”Tahun 2012, ditangkap 89 teroris dengan 9 orang tewas tertembak. Di Amerika, tempo hari, pelaku pemboman di Boston langsung ditembak mati kedua-duanya,” kata Ansyaad Mbai dalam dialog Ormas-Ormas Islam dalam Mempertahankan Negara Kesatuan Republik Indonesia, Sabtu (11/5), di Jakarta.

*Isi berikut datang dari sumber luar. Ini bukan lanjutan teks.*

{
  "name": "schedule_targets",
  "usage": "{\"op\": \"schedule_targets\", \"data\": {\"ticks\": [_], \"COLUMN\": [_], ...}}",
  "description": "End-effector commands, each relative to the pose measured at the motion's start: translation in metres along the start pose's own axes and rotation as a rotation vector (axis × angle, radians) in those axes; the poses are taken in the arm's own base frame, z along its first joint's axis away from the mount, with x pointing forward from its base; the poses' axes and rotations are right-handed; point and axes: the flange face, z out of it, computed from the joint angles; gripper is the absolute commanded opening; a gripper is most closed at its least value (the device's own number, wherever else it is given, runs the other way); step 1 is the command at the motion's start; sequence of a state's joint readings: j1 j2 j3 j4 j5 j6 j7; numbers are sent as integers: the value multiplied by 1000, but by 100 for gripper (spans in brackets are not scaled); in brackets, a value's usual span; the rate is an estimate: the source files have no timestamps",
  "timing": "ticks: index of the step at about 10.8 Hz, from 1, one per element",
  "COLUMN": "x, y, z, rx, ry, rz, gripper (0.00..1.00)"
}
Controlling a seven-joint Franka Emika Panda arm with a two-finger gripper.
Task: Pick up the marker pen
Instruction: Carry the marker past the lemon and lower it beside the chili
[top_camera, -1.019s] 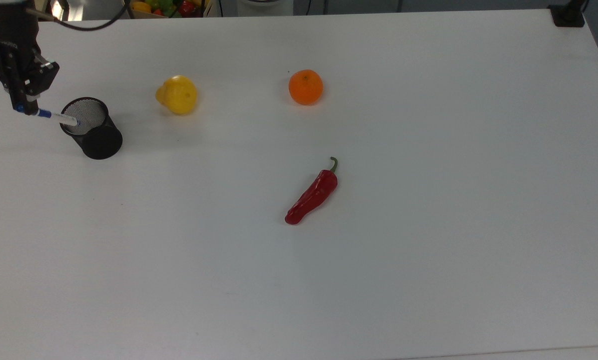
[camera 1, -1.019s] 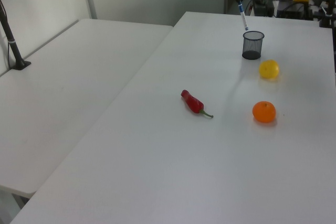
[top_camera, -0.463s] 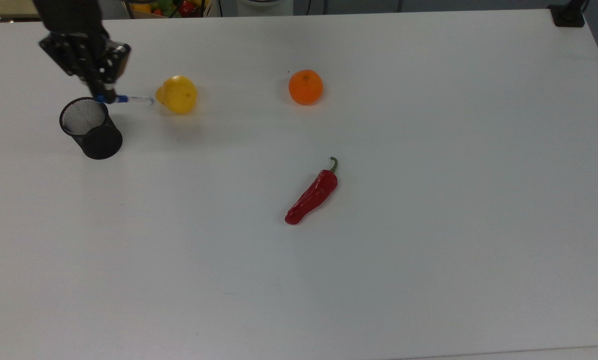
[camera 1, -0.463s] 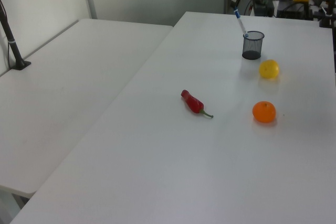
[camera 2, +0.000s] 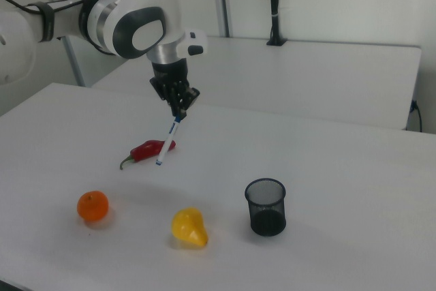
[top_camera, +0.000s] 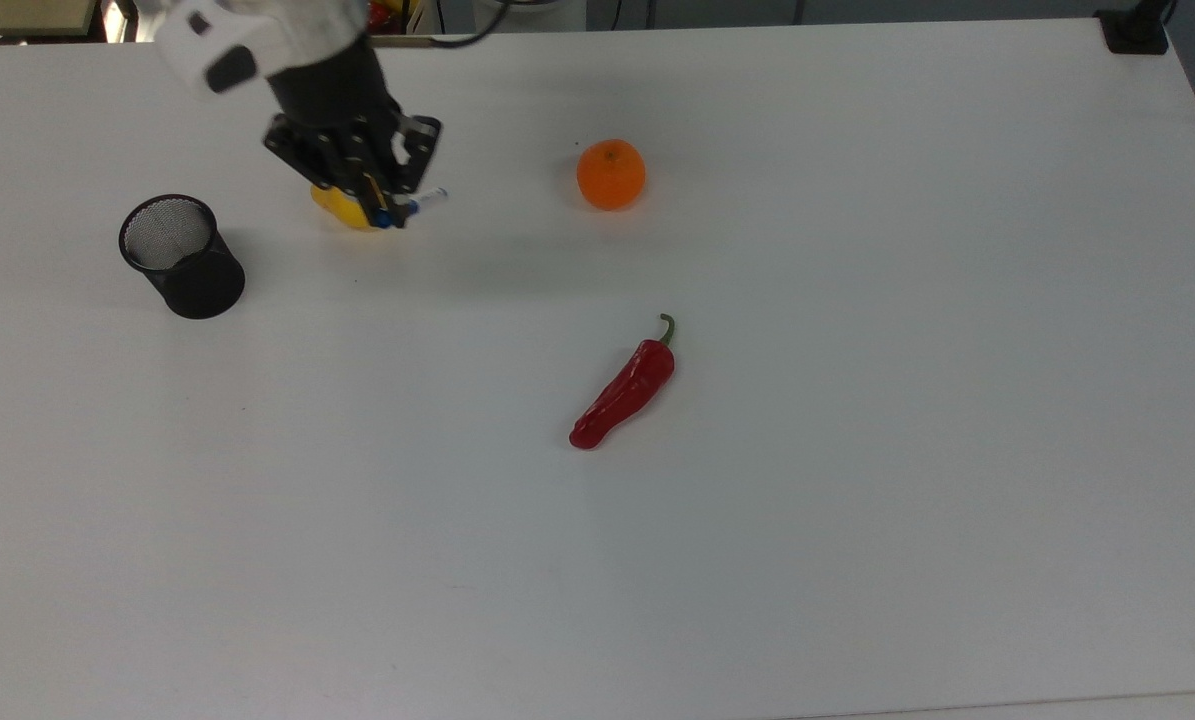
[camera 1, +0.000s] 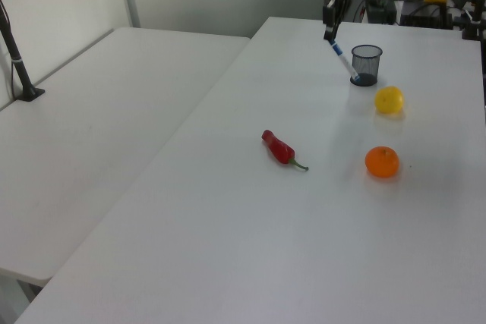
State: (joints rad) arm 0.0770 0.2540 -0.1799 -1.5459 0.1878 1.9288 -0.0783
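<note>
Under hand, marker pen steeply tilted.

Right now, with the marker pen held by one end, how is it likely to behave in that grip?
The marker pen hangs straight and tilted below the pincer, so it is probably rigid. Its slim barrel suggests it is light. Pinched only near the top end, it may pivot or slip, and would likely roll if dropped on the table.

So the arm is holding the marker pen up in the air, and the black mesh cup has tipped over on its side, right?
Not quite. The gripper does hold the marker pen in the air, but the black mesh cup stands upright on the table, as the right view shows.
</note>
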Motion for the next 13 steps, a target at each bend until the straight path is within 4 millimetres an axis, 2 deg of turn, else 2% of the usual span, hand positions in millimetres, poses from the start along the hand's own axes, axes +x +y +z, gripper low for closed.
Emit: {"op": "schedule_targets", "data": {"ticks": [1, 4, 7, 9, 11, 13], "x": [-5, -10, -16, -19, -21, -27], "y": [-41, -75, -98, -101, -101, -106], "z": [46, 103, 146, 155, 160, 171], "rx": [-8, -54, -107, -112, -115, -137], "ry": [-90, -175, -231, -245, -252, -269], "rz": [-35, -65, -66, -75, -78, -105], "gripper": [7, 13, 18, 20, 28, 49]}}
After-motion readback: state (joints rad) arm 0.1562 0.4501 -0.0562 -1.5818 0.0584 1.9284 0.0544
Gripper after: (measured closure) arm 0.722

Di Yaman, kata Ansyaad, dua warga negara Indonesia (WNI) bahkan tewas tertembak oleh serangan rudal. ”Bayangkan, Pemerintah Yaman menyerang dengan rudal ke sarang Al Qaeda. Kebetulan, WNI itu sedang di kawasan Al Qaeda,” kata dia.
”Pemerintah Perancis bahkan mengerahkan 30 unit pesawat tempur untuk menggempur kelompok teroris di Mali. Sementara itu, Pemerintah Arab Saudi bahkan tembak-tembakan di Mekkah,” ujar Ansyaad.
Menurut Ansyaad, di Indonesia masih lebih baik karena penanganannya oleh kepolisian. ”Kita sadar bila militer tidak boleh berhadapan dengan warga negaranya sendiri. Karena itu, dibentuk Densus (Detasemen Khusus) 88 setelah bom Bali. Saya tekankan pula, kerja Densus 88 itu profesional,” kata dia.
Direktur Proyek Asia Tenggara International Crisis Group (ICG) Jim Della Giacoma, secara terpisah, juga memuji upaya pemberantasan terorisme di Indonesia yang mengedepankan peran polisi. Terorisme dinilai bagian dari tindakan kriminal.
”Idealnya, polisi menggunakan senjata yang tidak mematikan sehingga terduga teroris dapat dilumpuhkan untuk membuka jaringan mereka lebih luas,” katanya.
Hal senada dikatakan Guru Besar Hubungan Internasional Universitas Parahyangan Bandung Bob S Hadiwinata. Dia mengharapkan, aksi Densus 88
tetap mengedepankan nilai-nilai kemanusiaan. ”Sebaiknya mereka (terduga teroris) tidak dibunuh,” katanya, di Bandung.
Sepekan terakhir, di sejumlah wilayah di Indonesia, Densus 88 menangkap 13 orang terduga teroris dan 7 terduga teroris lainnya tewas setelah terlibat baku tembak dengan polisi.
Meski mengapresiasi kinerja Densus 88, Susaningtyas Nefo Kertopati dari Komisi I DPR Bidang Pertahanan menilai, Densus 88 harus dikritisi agar bekerja secara koordinatif dengan badan- badan intelijen yang lain.
Menurut Dekan Fakultas Syariah dan Hukum Universitas Islam Negeri Sunan Kalijaga Yogyakarta Noorhaidi Hasan dan Sekretaris Moderate Muslim Society Hasibullah Satrawi, secara terpisah di Jakarta, akhir pekan lalu, pemerintah harus lebih serius melibatkan semua elemen masyarakat, termasuk organisasi-organisasi keagamaan, dalam menanggulangi terorisme.